Valor econômico para o lixo
"O lixo tem que ser conectado com a geração de riqueza. É indispensável que as pessoas percebam que o lixo tem um valor econômico. Quando se atrela a questão dos recicláveis à questão econômica, é possível agregar valor aos resíduos. Devemos discutir também o consumo consciente, a produção mais limpa, o design eficiente e a valorização dos catadores. Esses agentes da reciclagem não podem continuar invisíveis pelas ruas do país, pois seu trabalho é vital para toda a cadeia. Nesse processo de conscientização em torno da reciclagem, a internet deve ser aproveitada ao máximo, pois ela nos oferece uma enorme capacidade de mobilizar pessoas e criar movimentos rápidos e em grande escala." Maria Zulmira de Souza (Zuzu), jornalista da Planetária Soluções Sustentáveis.

Consumo excessivo
"Quando analisamos os números relativos ao lixo no país, vemos claramente que é urgente dar um passo para trás e repensar nosso comportamento em relação ao consumo: comprar, jogar fora, comprar novamente, descartar... Isso envolve também a obsolescência programada. Recentemente, uma de nossas repórteres fez uma matéria em uma empresa que possui centros de tratamento de resíduos e soube que, somente em sua unidade de Paulínia, são recebidas 6.250 toneladas de resíduos por dia. Acho que estamos perdendo uma certa medida no mundo. Temos que rever nossas decisões e escolhas pessoais e deixar de lado esse consumo excessivo e sem sentido." Amélia Gonzalez, editora do caderno Razão Social do jornal O Globo.

 

Mudança cultural
"Acho importante discutir a questão do lixo a partir de outra ótica, pois estou convencido de que nossos desafios não são tecnológicos ou de natureza econômica. Devemos tratar esse tema a partir de outro grande desafio – o da mudança cultural. A Política Nacional de Resíduos Sólidos está trazendo isso à tona ao abordar o conceito de responsabilidade compartilhada. Nesse sentido, o Cempre tem sido um agente indutor de mudanças que ajuda a romper com a inércia e a acomodação de acreditar que o lixo é problema do outro: do governo, do catador, do lixeiro... Essa mudança cultural é difícil e profunda e não resulta de apenas uma ação. Demanda uma série de gatilhos: leis, pressão popular, educação, informação, transparência e regras claras, entre outros. É um processo complexo, mas que não podemos mais adiar." Ricardo Voltolini, diretor-presidente da Ideia Sustentável.

Maior transparência
"Assim como em outros temas, há uma grande carência de transparência em relação ao gerenciamento do lixo no país. Estamos agora num novo ciclo da Política Nacional e para que sua implementação saia do papel, na forma como a lei foi pensada, vamos ter que continuar trabalhando juntos e lutar contra os que querem boicotar essa mudança. Como fundador da Associação Nacional de Municípios e Meio Ambiente, penso que podemos retomar os Conselhos Municipais para que se tornem observadores dos planos de resíduos sólidos. Dessa forma, sua elaboração e execução serão acompanhadas de perto. Não podemos ficar apenas olhando. Nós precisamos acreditar e fazer acontecer!" Mário Mantovani, diretor de articulação da Fundação SOS Mata Atlântica.
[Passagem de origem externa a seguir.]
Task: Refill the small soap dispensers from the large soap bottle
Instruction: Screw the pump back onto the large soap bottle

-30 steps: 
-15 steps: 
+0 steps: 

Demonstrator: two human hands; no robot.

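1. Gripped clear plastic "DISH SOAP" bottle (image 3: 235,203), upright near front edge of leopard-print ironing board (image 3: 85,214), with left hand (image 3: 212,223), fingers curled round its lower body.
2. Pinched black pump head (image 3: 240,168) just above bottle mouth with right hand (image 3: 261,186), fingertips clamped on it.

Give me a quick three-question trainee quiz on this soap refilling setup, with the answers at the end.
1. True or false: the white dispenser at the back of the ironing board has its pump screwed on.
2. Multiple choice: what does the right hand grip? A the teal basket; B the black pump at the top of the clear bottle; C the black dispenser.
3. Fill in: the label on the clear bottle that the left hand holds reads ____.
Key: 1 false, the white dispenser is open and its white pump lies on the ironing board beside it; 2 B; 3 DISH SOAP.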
Especialização dos catadores
"Nós, catadores, tivemos que aprender, conhecer temas novos e nos especializar. Viajamos, vimos de perto algumas experiências estrangeiras e compartilhamos conhecimento. Nossos esforços têm sido no sentido de nos capacitar para a nova fase das cooperativas com a efetivação da Política Nacional de Resíduos Sólidos. O Cempre tem sido um grande parceiro nesse sentido." Severino Lima, do Movimento Nacional dos Catadores de Materiais Recicláveis.